Action item: In the entries, find all lines that hold the word "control" and copy them.

(Beginning of Data supplied)

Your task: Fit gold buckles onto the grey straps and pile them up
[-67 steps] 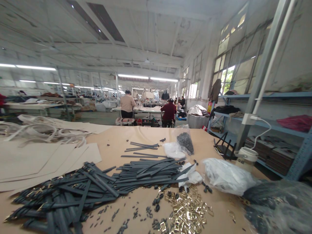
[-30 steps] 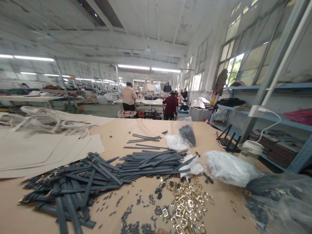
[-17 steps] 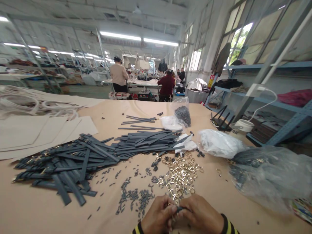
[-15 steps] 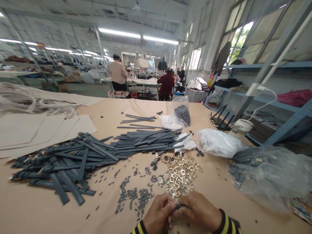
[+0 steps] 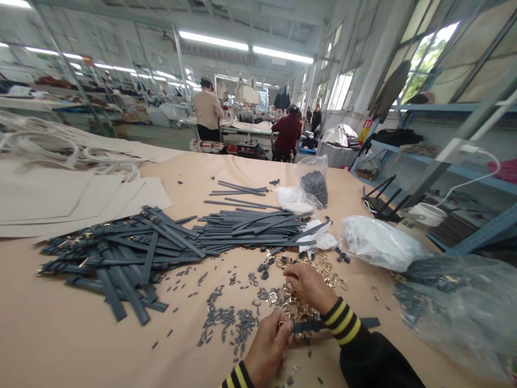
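My left hand (image 5: 269,342) is closed on the end of a dark grey strap (image 5: 311,326), which stretches to the right beneath my right wrist. A bit of gold metal shows at its fingertips. Above the pile of gold buckles (image 5: 293,307) is my right hand (image 5: 310,286), its fingers bent together and pointing left. What these fingers hold, if anything, is hidden. Small black rings (image 5: 264,269) lie just left of it. Many short dark pieces (image 5: 244,323) are scattered left of my left hand.
Loose dark straps (image 5: 250,229) lie across the middle, beside a heap of straps with buckles (image 5: 121,258). Pale fabric panels (image 5: 81,199) are at left. Plastic bags (image 5: 375,242) and a black router (image 5: 382,202) stand right. Two people (image 5: 207,110) work farther back.
My right hand has let go of the strap and moved up over the buckles. My left hand keeps hold of the strap. The view has shifted slightly right-to-left, moving objects rightward.
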A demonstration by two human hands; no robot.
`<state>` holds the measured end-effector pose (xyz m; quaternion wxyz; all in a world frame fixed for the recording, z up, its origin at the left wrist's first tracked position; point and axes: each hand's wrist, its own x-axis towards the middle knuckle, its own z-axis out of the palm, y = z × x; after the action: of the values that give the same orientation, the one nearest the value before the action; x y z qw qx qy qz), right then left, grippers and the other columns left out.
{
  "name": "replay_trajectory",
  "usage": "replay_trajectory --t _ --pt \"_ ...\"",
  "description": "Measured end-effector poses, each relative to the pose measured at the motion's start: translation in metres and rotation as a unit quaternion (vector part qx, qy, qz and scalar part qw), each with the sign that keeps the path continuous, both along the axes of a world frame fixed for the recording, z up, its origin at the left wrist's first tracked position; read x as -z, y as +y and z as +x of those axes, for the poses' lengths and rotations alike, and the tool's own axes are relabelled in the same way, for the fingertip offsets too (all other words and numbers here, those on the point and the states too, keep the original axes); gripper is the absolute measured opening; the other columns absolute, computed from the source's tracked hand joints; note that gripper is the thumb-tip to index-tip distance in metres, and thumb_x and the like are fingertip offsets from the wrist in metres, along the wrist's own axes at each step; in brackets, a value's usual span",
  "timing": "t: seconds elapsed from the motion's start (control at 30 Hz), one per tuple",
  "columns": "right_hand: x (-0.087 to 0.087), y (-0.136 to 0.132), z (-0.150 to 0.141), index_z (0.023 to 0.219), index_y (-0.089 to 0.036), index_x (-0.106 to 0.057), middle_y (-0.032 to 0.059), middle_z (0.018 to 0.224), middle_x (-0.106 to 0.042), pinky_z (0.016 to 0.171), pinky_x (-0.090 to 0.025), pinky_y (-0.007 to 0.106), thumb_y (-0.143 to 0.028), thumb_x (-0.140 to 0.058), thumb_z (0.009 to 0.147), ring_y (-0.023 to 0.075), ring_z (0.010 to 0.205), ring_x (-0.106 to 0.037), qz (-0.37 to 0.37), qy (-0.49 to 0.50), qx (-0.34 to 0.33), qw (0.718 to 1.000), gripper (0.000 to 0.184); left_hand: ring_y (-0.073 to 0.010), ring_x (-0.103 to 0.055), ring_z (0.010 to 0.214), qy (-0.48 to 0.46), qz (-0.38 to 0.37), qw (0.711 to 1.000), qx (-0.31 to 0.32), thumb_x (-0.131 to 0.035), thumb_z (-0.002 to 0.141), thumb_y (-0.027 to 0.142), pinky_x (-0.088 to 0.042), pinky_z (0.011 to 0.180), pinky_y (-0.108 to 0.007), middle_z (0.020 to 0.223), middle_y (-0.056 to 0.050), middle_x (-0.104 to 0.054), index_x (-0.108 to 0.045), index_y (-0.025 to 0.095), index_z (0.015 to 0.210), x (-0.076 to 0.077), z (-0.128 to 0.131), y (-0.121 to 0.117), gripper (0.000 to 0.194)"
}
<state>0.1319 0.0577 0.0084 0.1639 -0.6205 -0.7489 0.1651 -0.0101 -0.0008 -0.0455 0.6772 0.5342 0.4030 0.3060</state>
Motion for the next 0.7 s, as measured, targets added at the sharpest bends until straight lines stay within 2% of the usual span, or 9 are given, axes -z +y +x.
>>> replay_trajectory --t 0.13,0.27,0.4,0.53,0.7 --pt "0.008 0.027 -0.037 0.085 -0.019 -0.065 0.0038 0.089 -0.063 0.079 -0.036 0.022 -0.012 -0.051 0.074 0.0156 0.088 -0.054 -0.013 -0.024 -0.057 0.998 0.019 -0.0035 -0.031 0.034 -0.01 -0.012 1.0 0.011 -0.045 0.076 0.048 -0.027 0.03 -0.015 0.053 0.006 -0.043 -0.038 0.018 0.07 0.005 0.0 0.002 0.031" --pt "0.017 0.033 -0.056 0.077 -0.016 -0.064 0.0061 0.086 -0.06 0.071 -0.036 0.023 -0.01 -0.05 0.073 0.0163 0.082 -0.055 -0.026 -0.059 -0.057 0.996 0.016 -0.0037 -0.032 0.033 -0.006 0.006 1.0 0.015 -0.042 0.079 0.045 -0.026 0.03 -0.015 0.052 0.007 -0.042 -0.037 0.018 0.071 0.007 0.0 0.003 0.028" --pt "0.024 0.03 -0.054 0.082 -0.016 -0.06 0.0059 0.09 -0.056 0.068 -0.035 0.024 -0.009 -0.048 0.074 0.0164 0.082 -0.053 -0.027 -0.073 -0.025 0.997 0.016 -0.0037 -0.032 0.033 -0.017 0.003 1.0 0.01 -0.042 0.079 0.042 -0.026 0.029 -0.015 0.053 0.006 -0.043 -0.037 0.018 0.071 0.008 0.002 0.002 0.026" --pt "0.026 0.033 -0.044 0.082 -0.015 -0.057 0.0058 0.087 -0.056 0.069 -0.035 0.024 -0.005 -0.051 0.068 0.0164 0.082 -0.051 -0.033 -0.056 -0.001 0.998 0.018 -0.003 -0.03 0.033 -0.021 -0.007 1.0 0.002 -0.044 0.077 0.041 -0.027 0.029 -0.014 0.053 0.007 -0.043 -0.037 0.019 0.07 0.011 0.003 0.001 0.025" --pt "0.012 0.023 -0.024 0.078 -0.013 -0.056 0.0045 0.075 -0.057 0.067 -0.037 0.024 -0.003 -0.047 0.068 0.0152 0.074 -0.052 -0.03 -0.006 0.017 0.999 0.017 -0.0031 -0.03 0.031 -0.035 0.0 0.999 -0.009 -0.044 0.078 0.039 -0.028 0.029 -0.014 0.049 0.008 -0.041 -0.038 0.018 0.068 0.015 0.002 0.003 0.024"
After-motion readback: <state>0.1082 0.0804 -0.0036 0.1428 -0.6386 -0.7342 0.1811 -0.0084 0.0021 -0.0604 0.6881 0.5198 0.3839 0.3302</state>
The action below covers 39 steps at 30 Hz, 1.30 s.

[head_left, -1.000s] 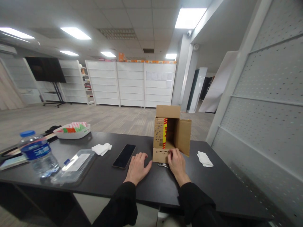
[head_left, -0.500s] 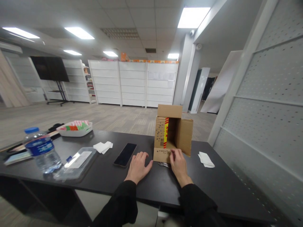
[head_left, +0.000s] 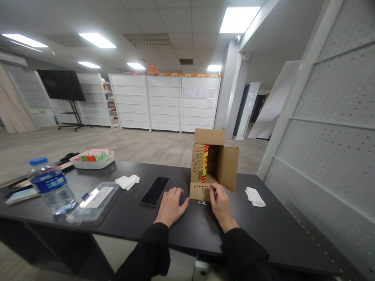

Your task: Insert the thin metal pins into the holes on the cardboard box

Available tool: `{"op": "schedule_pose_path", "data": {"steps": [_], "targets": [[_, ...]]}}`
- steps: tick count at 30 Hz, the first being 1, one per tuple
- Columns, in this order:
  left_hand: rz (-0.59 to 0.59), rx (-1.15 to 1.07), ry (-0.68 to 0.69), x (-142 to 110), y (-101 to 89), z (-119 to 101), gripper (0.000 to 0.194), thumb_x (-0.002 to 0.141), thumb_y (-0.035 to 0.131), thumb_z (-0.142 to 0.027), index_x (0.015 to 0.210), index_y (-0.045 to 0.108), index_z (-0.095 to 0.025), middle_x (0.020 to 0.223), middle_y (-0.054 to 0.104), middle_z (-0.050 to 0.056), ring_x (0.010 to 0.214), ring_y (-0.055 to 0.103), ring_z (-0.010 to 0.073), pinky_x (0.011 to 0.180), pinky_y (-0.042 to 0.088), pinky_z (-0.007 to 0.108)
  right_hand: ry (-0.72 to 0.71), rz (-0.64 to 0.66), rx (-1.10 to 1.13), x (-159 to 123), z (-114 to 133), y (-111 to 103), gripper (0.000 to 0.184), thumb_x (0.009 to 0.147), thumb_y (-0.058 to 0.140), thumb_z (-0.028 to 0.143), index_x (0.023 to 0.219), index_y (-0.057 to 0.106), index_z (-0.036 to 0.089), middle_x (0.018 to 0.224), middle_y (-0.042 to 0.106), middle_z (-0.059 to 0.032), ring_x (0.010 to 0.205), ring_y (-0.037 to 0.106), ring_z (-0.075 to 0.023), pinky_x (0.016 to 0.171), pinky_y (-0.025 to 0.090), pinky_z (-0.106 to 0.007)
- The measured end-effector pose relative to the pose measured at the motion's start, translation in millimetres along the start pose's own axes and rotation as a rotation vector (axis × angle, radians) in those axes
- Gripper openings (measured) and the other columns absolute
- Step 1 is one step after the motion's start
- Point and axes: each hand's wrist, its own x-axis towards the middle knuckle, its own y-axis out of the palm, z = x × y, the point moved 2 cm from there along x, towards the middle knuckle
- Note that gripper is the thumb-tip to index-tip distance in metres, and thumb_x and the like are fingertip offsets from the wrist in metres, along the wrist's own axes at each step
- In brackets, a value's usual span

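Note:
An open cardboard box [head_left: 197, 166] stands on the dark table, its flaps spread and its opening facing me. A row of small holes runs along its front lower flap [head_left: 199, 192]. My right hand [head_left: 220, 205] is closed in a pinch at that flap, beside the holes; what the fingertips hold is too small to make out. Below the flap lie several thin metal pieces [head_left: 202, 203], partly hidden. My left hand [head_left: 172, 207] rests palm down on the table with its fingers stretched out, between the box and a black phone [head_left: 155, 191].
Left of the phone are a folded white tissue [head_left: 127, 182], a clear plastic case [head_left: 98, 201] and a water bottle [head_left: 52, 187]. A white basket [head_left: 92, 162] sits at the back left. Another tissue [head_left: 254, 196] lies right of the box, near a perforated panel [head_left: 331, 156].
My right hand has shifted very slightly left and up at the box's front flap. My left hand stays where it was.

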Motion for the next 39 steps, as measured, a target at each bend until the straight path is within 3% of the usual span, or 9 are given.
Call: {"op": "schedule_pose_path", "data": {"steps": [5, 16, 23, 39], "targets": [[0.000, 0.005, -0.004, 0.4, 0.6, 0.1, 0.018, 0.089, 0.052, -0.038, 0.095, 0.055, -0.022, 0.091, 0.062, 0.003, 0.089, 0.058, 0.0208, 0.078, 0.038, 0.035, -0.059, 0.042, 0.008, -0.4, 4.2, -1.8, 0.022, 0.098, 0.042, 0.018, 0.112, 0.059, 0.021, 0.102, 0.064, -0.0088, 0.095, 0.059, -0.0216, 0.083, 0.049, -0.037], [-0.012, 0.010, 0.006, 0.0, 1.8, 0.5, 0.016, 0.089, 0.052, -0.037, 0.094, 0.055, -0.022, 0.091, 0.062, 0.003, 0.089, 0.058, 0.0207, 0.078, 0.038, 0.034, -0.102, 0.305, -0.132, -5.7, 16.3, 3.6, 0.025, 0.096, 0.042, 0.015, 0.112, 0.060, 0.022, 0.103, 0.066, -0.0074, 0.095, 0.057, -0.0240, 0.083, 0.040, -0.039], [-0.013, 0.006, 0.008, 0.3, 2.1, 0.9, 0.016, 0.089, 0.051, -0.037, 0.095, 0.055, -0.022, 0.092, 0.062, 0.003, 0.089, 0.058, 0.0203, 0.078, 0.038, 0.033, -0.100, 0.367, -0.135, -8.0, 11.9, 8.7, 0.016, 0.096, 0.044, 0.017, 0.096, 0.059, 0.021, 0.092, 0.065, -0.0063, 0.089, 0.057, -0.0225, 0.078, 0.041, -0.035], [0.000, 0.009, -0.003, 0.7, 1.3, -0.2, 0.016, 0.089, 0.053, -0.037, 0.094, 0.055, -0.022, 0.090, 0.062, 0.003, 0.089, 0.058, 0.0207, 0.078, 0.038, 0.034, -0.105, 0.496, -0.135, -9.5, 14.3, 11.5, 0.019, 0.093, 0.046, 0.010, 0.094, 0.062, 0.022, 0.094, 0.064, -0.0045, 0.091, 0.058, -0.0221, 0.078, 0.042, -0.036]]}}
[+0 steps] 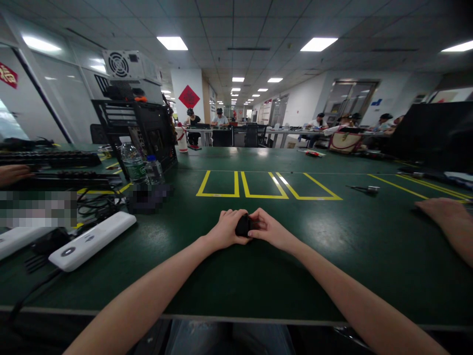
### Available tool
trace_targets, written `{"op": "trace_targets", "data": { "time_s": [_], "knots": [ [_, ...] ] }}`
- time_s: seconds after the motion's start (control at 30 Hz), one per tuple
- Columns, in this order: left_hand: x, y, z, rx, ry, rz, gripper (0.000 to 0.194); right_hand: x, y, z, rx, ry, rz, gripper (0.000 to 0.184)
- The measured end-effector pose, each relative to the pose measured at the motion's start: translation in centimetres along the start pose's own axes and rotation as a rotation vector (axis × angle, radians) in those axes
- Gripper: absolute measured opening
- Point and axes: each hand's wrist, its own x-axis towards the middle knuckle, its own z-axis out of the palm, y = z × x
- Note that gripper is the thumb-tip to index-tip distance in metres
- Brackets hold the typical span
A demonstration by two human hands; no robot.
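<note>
Black object [242, 226]: left hand [226, 229] grip wrapped round it, right hand [271, 230] pinching its side, forearms [158, 281] converging

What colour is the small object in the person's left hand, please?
The small, compact object is black; it shows best in the head view, the only one.

On the glass partition at far left, a red diamond-shaped paper sign [8, 75] bears a Chinese character that looks like 福, cut by the picture's edge. The lettering on the clear water bottle's green label [136, 172] and the white power strip's markings [89, 238] are illegible.
</note>
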Motion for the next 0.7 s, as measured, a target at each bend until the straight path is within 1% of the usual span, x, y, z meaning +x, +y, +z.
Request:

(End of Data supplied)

Reply to the exercise:
  "timing": "t: seconds elapsed from the motion's start (control at 30 Hz), one per tuple",
- time_s: seconds after the motion's start (control at 30 Hz), one per tuple

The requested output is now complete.